• _Prompt_: Reproduce word for word, from the entries below, the line with "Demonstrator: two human", the line with "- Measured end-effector", and every line between them, and nothing more.

• _Supplied data_:
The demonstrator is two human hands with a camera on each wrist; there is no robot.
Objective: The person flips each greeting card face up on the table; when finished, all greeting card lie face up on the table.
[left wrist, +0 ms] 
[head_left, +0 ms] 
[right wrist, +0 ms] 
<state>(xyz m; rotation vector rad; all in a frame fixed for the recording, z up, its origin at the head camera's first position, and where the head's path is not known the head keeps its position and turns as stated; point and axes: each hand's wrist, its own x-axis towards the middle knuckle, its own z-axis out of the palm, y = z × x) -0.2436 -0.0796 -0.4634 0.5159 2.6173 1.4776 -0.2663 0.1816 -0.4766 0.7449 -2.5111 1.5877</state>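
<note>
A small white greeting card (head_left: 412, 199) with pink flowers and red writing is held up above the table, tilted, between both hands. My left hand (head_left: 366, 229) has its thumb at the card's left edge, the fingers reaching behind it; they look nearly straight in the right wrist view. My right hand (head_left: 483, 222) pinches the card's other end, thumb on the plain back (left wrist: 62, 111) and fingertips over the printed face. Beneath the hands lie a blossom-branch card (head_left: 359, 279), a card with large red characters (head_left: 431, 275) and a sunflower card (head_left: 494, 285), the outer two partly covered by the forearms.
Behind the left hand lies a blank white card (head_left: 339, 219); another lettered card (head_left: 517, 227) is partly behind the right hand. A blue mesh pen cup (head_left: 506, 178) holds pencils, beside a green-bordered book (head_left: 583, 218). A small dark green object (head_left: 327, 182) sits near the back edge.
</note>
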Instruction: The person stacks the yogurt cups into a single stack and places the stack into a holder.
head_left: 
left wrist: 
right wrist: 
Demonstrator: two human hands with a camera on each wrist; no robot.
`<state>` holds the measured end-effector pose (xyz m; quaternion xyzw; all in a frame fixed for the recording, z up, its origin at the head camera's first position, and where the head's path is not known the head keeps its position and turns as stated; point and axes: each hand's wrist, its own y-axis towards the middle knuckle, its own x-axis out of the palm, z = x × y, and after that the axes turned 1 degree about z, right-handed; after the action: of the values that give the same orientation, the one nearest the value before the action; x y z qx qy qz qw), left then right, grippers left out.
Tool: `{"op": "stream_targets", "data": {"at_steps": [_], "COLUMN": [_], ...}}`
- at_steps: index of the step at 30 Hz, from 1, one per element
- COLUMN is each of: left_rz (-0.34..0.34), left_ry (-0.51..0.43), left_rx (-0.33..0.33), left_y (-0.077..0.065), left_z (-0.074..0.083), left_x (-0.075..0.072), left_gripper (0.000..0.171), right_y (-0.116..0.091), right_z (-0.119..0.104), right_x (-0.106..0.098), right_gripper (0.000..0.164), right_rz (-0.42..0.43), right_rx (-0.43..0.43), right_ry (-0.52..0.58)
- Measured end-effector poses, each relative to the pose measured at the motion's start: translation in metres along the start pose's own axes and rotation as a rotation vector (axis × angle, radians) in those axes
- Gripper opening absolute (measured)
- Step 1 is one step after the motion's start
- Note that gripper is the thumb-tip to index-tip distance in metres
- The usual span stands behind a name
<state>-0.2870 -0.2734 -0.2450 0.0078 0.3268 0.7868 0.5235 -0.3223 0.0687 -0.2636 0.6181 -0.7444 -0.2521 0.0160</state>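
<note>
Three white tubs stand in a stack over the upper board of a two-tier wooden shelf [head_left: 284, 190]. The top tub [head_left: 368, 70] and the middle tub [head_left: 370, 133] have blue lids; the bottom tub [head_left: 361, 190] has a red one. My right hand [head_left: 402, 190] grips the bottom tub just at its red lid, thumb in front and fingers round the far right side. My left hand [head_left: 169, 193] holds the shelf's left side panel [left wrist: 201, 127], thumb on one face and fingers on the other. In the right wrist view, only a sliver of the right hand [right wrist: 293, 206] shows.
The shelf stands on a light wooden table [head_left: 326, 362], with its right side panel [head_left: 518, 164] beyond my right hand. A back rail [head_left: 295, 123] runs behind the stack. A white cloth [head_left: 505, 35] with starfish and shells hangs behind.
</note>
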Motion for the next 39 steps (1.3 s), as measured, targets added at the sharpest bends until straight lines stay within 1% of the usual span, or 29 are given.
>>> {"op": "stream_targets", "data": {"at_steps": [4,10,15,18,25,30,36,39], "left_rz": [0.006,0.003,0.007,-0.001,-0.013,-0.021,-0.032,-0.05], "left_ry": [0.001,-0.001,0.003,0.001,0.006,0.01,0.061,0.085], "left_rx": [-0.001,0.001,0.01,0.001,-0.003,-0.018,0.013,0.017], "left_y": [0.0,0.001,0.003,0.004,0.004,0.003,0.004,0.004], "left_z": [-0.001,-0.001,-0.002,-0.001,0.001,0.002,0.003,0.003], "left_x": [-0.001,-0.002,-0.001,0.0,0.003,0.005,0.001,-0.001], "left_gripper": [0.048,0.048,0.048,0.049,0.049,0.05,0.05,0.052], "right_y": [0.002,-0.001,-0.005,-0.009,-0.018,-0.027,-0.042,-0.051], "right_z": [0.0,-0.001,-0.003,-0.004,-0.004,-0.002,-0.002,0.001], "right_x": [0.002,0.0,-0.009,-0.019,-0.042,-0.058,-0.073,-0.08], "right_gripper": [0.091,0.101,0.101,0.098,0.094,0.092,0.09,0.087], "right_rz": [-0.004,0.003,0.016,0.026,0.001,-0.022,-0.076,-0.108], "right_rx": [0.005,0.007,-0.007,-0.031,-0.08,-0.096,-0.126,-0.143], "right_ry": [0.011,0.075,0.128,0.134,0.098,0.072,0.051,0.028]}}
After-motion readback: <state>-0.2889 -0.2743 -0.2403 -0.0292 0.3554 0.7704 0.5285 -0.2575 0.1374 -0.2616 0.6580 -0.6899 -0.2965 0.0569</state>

• _Result_:
Demonstrator: two human hands with a camera on each wrist; no robot.
`<state>` holds the measured end-effector pose (xyz m; quaternion xyzw; all in a frame fixed for the recording, z up, its origin at the head camera's first position, and where the head's path is not known the head keeps its position and turns as stated; point and axes: each hand's wrist, its own y-axis towards the middle knuckle, its own x-axis out of the palm, z = x × y, and after that the axes turned 1 degree about z, right-handed; after the action: of the values that give the same orientation, the one nearest the value before the action; x y z qx qy qz qw), left then right, grippers left out.
Tool: `{"op": "stream_targets", "data": {"at_steps": [_], "COLUMN": [_], ...}}`
- at_steps: index of the step at 30 Hz, from 1, one per element
- COLUMN is each of: left_rz (-0.34..0.34), left_ry (-0.51..0.43), left_rx (-0.33..0.33), left_y (-0.077..0.065), left_z (-0.074..0.083), left_x (-0.075..0.072), left_gripper (0.000..0.171), right_y (-0.116..0.091), right_z (-0.119..0.104), right_x (-0.106..0.098), right_gripper (0.000..0.164), right_rz (-0.42..0.43), right_rx (-0.43..0.43), right_ry (-0.52..0.58)
- Measured end-effector poses, each relative to the pose measured at the motion's start: translation in metres along the start pose's own axes and rotation as a rotation vector (axis × angle, radians) in those axes

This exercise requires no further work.